A/B Test Case Study: From Error to Recovery Path

UX Writing • Speculative • 2024 • 7 min read

The ultimate value found in UX writing lies in how we help shape business outcomes. It's up to UX writers to choose words that best describe what's happening and guide users on what to do next. Sometimes that influence shows up in obvious places like sign up buttons, other times it hides in small, overlooked corners of a digital product.

This speculative case study is about one of those corners: a single error message that was quietly driving frustration and support tickets until we turned it into a recovery path.

The Challenge

This SaaS platform helped product teams manage release notes, track documentation updates, and sync content across tools like GitHub, JIRA, and Zendesk. Most of the time, the GitHub integration worked just fine. But every so often, the connection would timeout.

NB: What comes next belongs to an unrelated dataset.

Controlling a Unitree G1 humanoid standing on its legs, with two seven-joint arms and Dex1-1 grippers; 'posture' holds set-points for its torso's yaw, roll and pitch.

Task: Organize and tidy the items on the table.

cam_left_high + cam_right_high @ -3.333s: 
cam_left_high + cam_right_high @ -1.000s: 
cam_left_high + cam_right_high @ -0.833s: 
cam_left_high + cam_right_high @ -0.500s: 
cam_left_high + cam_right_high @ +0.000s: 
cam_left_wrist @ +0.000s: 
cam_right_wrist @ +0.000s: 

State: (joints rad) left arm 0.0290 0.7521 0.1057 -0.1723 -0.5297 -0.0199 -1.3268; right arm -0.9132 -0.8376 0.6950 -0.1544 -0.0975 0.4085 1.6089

Every time it happened, users hit a wall. The system showed them: "401 Unauthorized"

Technically accurate, yes. But for most users? A dead end. Instead of fixing the problem themselves, they would abandon the workflow or open a support ticket.

I needed to find out if better copy could reduce frustration and help more users get back on track without support.

Forming the Hypothesis

To A/B test this, I started with an assumption about user behavior. I contacted the support team and requested access to call recordings and transcripts. It seemed that users weren't exactly confused about what went wrong, they understood there was an authentication issue. The biggest frustration was not knowing what to do next.

So I shaped the hypothesis: if the error message explained the issue and gave a clear next step, more users would reconnect GitHub on their own.

This seemed like a reasonable assumption. However, in A/B testing, we start with a null hypothesis.

In layman's terms, the null hypothesis (H₀) was that there would be no difference between the two error messages. If there was, I could reject the null hypothesis.

This distinction isn't pedantic. We test the null hypothesis rather than the alternative (H₁) because H₀ is simple, precise, and easy to calculate. Testing H₁ directly would require heavier assumptions and a different statistical framework, which is less practical in most applied settings.

In essence, my job was to see whether the new copy produced results that were unlikely to happen if that null hypothesis were true.

Designing the Test

The proposed message was: "There was an issue with authentication. Please reconnect your GitHub account."

With the new copy ready, I then partnered with a data scientist and an engineer to get the test set up. We split traffic so that half of users encountering the error saw the old message, and half saw the new one.

In A/B testing, the p-value tells us the probability of seeing results this extreme if there were actually no difference (the null hypothesis). A smaller p-value means the result is less likely due to chance.

The usual threshold for significance is 0.05, meaning there's a 5% chance of seeing results this extreme if the null hypothesis were true. To avoid stopping the test early (and to avoid p-hacking), we planned sample size and duration up front.

Using Evan Miller's calculator, I set the minimum detectable effect at about +7 to 10 percentage points, power at 80%, and significance at 0.05 (5%). That told us how many users we needed to hit per group before making a call.

Given the rate of GitHub errors, that meant about two weeks of live traffic.

Findings

872 users saw the old message with 480 successfully recovering, meaning a 55% recovery rate. In comparison, 879 users encountered the new message and 572 recovered, resulting in a 65.1% recovery rate.

A/B test results showing recovery rate improvement

That's a +10.1 percentage point lift. But raw percentages don't tell the whole story, they need statistical backup.

When we ran the analysis, the p-value came in under 0.05.

In statistical terms, this means that if there were truly no difference between the two messages, the probability of observing results at least this extreme would be less than 5 percent. In other words, the difference was unlikely to be explained by random variation alone.

We also looked at the confidence interval (CI). For the +10.1 point lift, the 95% CI stretched from about +3.5 to +16.7, which told us two things:

At the low end (+3.5), the effect was still real and positive. At the high end, the impact could be way stronger than the average.

Because we had planned for 80% power, we knew the test wasn't under-sampled. The results were both reliable and meaningful.

Midway through the test, our support team pinged engineering, asking if they had fixed the bug. Ticket volume for GitHub errors had dropped and they assumed a patch had gone out. In reality, nothing about the integration had changed. The only change was the copy.

That reaction was evidence enough that words alone had shifted outcomes.

Outcome

After rolling out the friendlier copy to all GitHub users, we applied the same approach to other integrations like Bitbucket and GitLab. Each time, the principle held: clear, actionable copy helped more users solve problems without help.

This wasn't a flashy homepage copy or a major design overhaul. It was a single string buried in an error state.

Across two weeks of live traffic, more than 1,700 people hit this error. With the old message, almost half gave up or filed a support ticket. With the new message, 92 more users were able to resolve the issue on their own, translating to about 184 additional recoveries each month.

The statistics backed it up: a +10.1 point lift in recovery, a p-value under 0.05, and a confidence interval that stayed positive. More importantly, the story behind the numbers showed how UX writing directly reduced support load and improved user experience.

This goes to show that the smallest words can have measurable business impact.